Voilà un roman choral, qui permet au lecteur de s’appuyer sur des personnages du quotidien, qui vont prendre des décisions (ou non) quant à leurs manières de vivre.
Avec très vite de fortes divisions qui se dessinent, deux classes qui se forment entre les courts segments et les longs, ceux qui vont mourir rapidement et les autres.
L’autrice a sacrément bien réfléchi son affaire, bien pensé les impacts et les interactions d’un tel événement planétaire. Dans le quotidien des protagonistes mais sans oublier les effets sur le monde entier. Oui, l’action du livre se déroule aux États-Unis, mais ça n’empêche pas l’écrivaine d’élargir parfois son horizon.
Terrain de jeu pour réfléchir
Sincèrement, j’avais quelques doutes par rapport à cette idée, formidable mais vraiment casse-gueule. Au final, j’ai trouvé que l’autrice avait trouvé la bon ton, la bonne manière de présenter les choses. Avec beaucoup de sensibilité.
Avant d’être une dystopie, le roman est avant tout un foisonnement de leçons de vie, jamais magistrales, toujours dans le ressenti.
Un formidable terrain de jeu pour réfléchir à son existence, à l’importance qu’on lui accorde. Mais aussi à la manière dont on accepte celles des autres. Un enseignement pour comprendre et se comprendre qui en fait un texte qui inspire, réellement à destination du plus grand nombre, quels que soient les goûts de lecture.
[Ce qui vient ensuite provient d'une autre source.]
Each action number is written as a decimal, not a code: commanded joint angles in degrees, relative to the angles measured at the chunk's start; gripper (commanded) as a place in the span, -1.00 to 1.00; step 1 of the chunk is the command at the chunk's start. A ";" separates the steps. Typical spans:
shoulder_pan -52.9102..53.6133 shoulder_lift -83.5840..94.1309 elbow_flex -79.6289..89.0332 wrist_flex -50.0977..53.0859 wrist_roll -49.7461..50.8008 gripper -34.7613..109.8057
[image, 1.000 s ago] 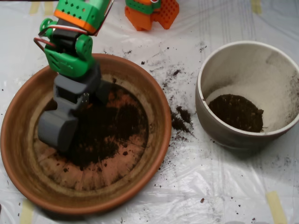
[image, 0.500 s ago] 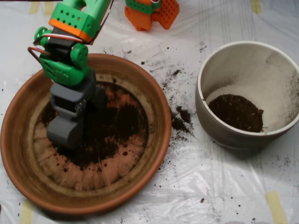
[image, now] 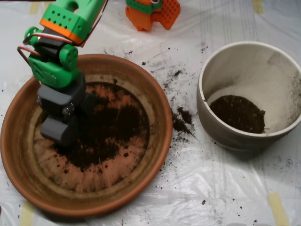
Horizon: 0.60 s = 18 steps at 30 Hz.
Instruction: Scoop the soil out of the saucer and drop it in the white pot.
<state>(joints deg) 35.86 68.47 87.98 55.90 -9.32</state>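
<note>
The terracotta saucer (image: 155, 101) fills the left half of the overhead view, and dark soil (image: 113, 125) is spread over the middle of its base. My grey scoop (image: 61, 123) hangs over the saucer's left inner side, below the green wrist (image: 51, 66). Its shells are drawn together with its lower end at the soil's left edge, and soil appears to be held inside. The white pot (image: 221, 61) stands at the right with a small heap of soil (image: 237, 113) on its floor.
Spilled soil crumbs (image: 181, 120) lie on the plastic sheet between saucer and pot. An orange robot part (image: 153, 13) sits at the top edge. Tape strips (image: 277, 207) mark the sheet at the lower right.
The scoop has moved left and towards the top of the picture, rising off the soil, and its shells have drawn closer together. The soil patch is barely changed.
</note>
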 commanded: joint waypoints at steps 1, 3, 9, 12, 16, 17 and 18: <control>0.97 1.76 -1.49 -0.62 -1.93 -0.38; 0.62 1.58 -2.11 -1.49 -2.46 -0.39; -0.79 1.41 -2.64 -7.65 -6.68 -0.48; -1.14 2.11 -1.76 -10.46 -9.05 -0.52; -1.32 4.57 1.14 -15.03 -9.58 -0.53; -1.41 5.36 2.02 -15.91 -9.58 -0.53; -1.58 6.50 3.16 -16.96 -9.49 -0.53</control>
<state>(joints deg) 34.45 67.94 90.18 41.40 -17.75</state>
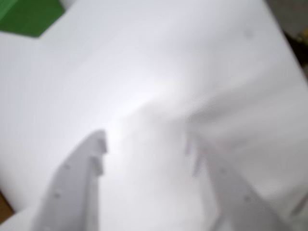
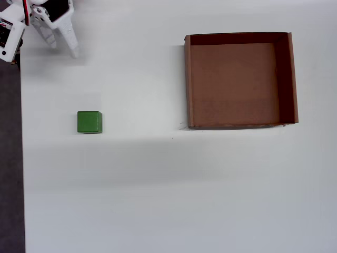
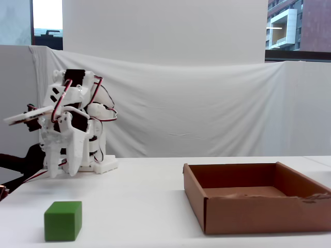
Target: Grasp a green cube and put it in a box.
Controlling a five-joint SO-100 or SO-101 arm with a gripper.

Il y a une certaine logique à voir ce livre relier les personnes venant d’univers différents. C’est en partie sa force.
La mesure est une dystopie qui est avant tout une métaphore sur la manière dont on gère son existence, la façon dont on la prend en main. Nikki Erlick propose un excellent récit, utilisant son idée forte pour proposer une histoire prenante et touchante.
Yvan Fauth
Sortie : 12 octobre 2023
Éditeur : Fleuve
Genre : dystopie
Traduction : Catherine Richard
Prix : 21,90 €
4ème de couverture
” Il est désormais difficile d’imaginer un avant, un monde dans lequel elles n’étaient pas encore là. Quand elles firent leur apparition, personne n’avait la moindre idée de ce qu’il fallait faire de ces étranges petites boîtes. Elles étaient arrivées pendant la nuit, par millions, dans toutes les régions et tous les pays. Sur chacune, était inscrit un message simple, quoique énigmatique, rédigé dans la langue maternelle de son destinataire :
À l’intérieur se trouve la mesure de votre vie.
Chaque boîte contenait une cordelette, dissimulée sous un fin tissu d’un blanc argenté, si bien que celui qui soulevait le couvercle réfléchissait à deux fois avant de regarder ce qu’il y avait dessous. Car il ne pourrait plus jamais revenir sur ce geste-là. “
Nikki Erlik propose un roman d’un genre nouveau sur une question universelle et philosophique par excellence :
Si vous pouviez connaître la date de votre mort, choisiriez-vous la révélation ou l’ignorance ? Et que feriez-vous du temps qui vous reste ?
Catégories :Littérature
Merci pour ton retour ; je ne connaissais pas ce livre et je pense qu’il pourrait me plaire !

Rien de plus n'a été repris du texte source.